Kolata, a science writer for the New York Times, was struck by the lack of attention given this unprecedented event. She notes that as a student of virology and science history, she learned little about the pandemic. Likewise, I received advanced degrees from two major schools of epidemiology and public health and recall that the topic was covered only in the most superficial manner -- a failure in priority that I now realize was shocking.
The author did some family research and found that her husband's mother was a young girl when her father died of the viral infection, leaving behind four children. I, too, did some family investigations: My mother, born in 1914, vividly recalls the fear of the flu years -- fear that remained long after the pandemic subsided. She described a scene of panic in the fall of 1918 when my grandmother had rented a country house in upstate New York. The neighbor borrowed some clothes pins to do her laundry and tried to return them. Worried about contamination, my grandmother threw the clothespins back over the fence into the neighbor's yard.
The 1918 flu seemed to hit in two stages -- a mild form in the spring of 1918 and the deadly form later that fall. What was unique about this virulent organism that allowed it to kill so many? Would it still be possible to isolate the virus, decode it and use that information to develop immunizations that could protect us from future epidemics?
It is this search for the virus which lends itself to the author's first-rate storytelling. Lung samples from two people who died of the flu had found their way to the laboratory of Jeffrey K. Taubenberger of the Armed Forces Institute of Pathology in Washington-one such sample preserved by an Army doctor who performed an autopsy of a flu victim, cut a slice of his lungs, impregnated it with formaldehyde and embedded it in candle wax. Taubenberger found the sample in a federal storehouse in 1966.

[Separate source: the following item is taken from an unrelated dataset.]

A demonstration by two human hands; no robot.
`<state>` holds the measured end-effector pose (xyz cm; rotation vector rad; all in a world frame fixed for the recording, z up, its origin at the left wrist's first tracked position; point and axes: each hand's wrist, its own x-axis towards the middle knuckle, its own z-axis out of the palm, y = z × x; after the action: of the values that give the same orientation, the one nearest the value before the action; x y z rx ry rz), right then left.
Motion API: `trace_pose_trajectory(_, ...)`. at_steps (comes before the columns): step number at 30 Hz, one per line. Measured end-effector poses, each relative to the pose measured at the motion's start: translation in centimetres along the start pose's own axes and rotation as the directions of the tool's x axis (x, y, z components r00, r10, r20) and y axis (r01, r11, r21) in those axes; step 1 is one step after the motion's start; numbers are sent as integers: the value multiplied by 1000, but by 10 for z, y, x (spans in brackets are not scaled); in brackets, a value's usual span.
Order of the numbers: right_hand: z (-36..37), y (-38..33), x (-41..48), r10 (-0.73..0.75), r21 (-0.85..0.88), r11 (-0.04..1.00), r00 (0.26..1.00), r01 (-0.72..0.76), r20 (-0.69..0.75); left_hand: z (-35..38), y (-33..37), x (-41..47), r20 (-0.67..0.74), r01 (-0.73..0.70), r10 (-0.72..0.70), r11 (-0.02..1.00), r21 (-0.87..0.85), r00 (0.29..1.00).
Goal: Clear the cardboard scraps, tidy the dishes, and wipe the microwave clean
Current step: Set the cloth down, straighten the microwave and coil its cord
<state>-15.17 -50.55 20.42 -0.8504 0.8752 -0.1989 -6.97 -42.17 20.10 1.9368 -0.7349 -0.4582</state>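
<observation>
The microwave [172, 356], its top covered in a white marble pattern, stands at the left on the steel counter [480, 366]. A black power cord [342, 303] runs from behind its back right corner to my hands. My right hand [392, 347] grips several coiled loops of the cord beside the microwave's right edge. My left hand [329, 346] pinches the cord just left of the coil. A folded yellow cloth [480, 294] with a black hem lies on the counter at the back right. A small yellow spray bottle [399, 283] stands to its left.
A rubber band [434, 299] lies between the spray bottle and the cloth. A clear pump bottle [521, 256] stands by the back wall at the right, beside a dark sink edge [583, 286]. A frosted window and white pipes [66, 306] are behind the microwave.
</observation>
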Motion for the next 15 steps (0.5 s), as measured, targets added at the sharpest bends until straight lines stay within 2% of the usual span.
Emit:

Even before then, in 1950, a young pathologist in Iowa named Johan V. Hultin overheard a colleague say that the only way to find the 1918 virus would be in the bodies of victims who were buried in ice -- "permafrost" that had never thawed since 1918. Using church records, Hultin identified possible flu victims in Alaskan villages and won permission to exhume bodies. He and his colleagues dug down in the ice and discovered perfectly frozen bodies -- but to his dismay, Hultin did not have the sophisticated scientific tools necessary to identify the virus.
Fast-forward the story to 1997. Retired and living in San Francisco, Hultin read a scientific-journal article by Taubenberger and began to speculate that molecular biology had advanced to the point that it might be able to identify the virus -- if they went back to the permafrost and dug up more frozen victims of the flu. Again, he asked permission to dig. Hultin found the body of an obese woman who was particularly well preserved. He removed her lungs -- and they had the virus. Taubenberger's lab is using the samples to analyze the genetic puzzle of this deadly virus.
The book is an impressive, informative and sobering read. It's impressive because it is written by an accomplished journalist whose prose entices the reader to stay with her while she doggedly pursues this mystery. It is informative because it introduces us to real-life characters such as Hultin and Taubenberger who had a pure dedication to science. And sobering because researchers still do not have all the answers about why the virus killed millions -- and if, when and where a similar virus might attack again.
The author leaves us with the comforting thought that if a similar flu did emerge again, we now have antibiotics that can block the pneumonia-causing bacteria that overwhelmed the 1918 victims and new drugs to lessen the effect of influenza infections. We have the option of making vaccines. But ultimately, she concludes, "vigilant surveillance" of emerging influenza agents is our best protection against "the most quotidian of infections."
Elizabeth Whelan is president of the American Council on Science and Health.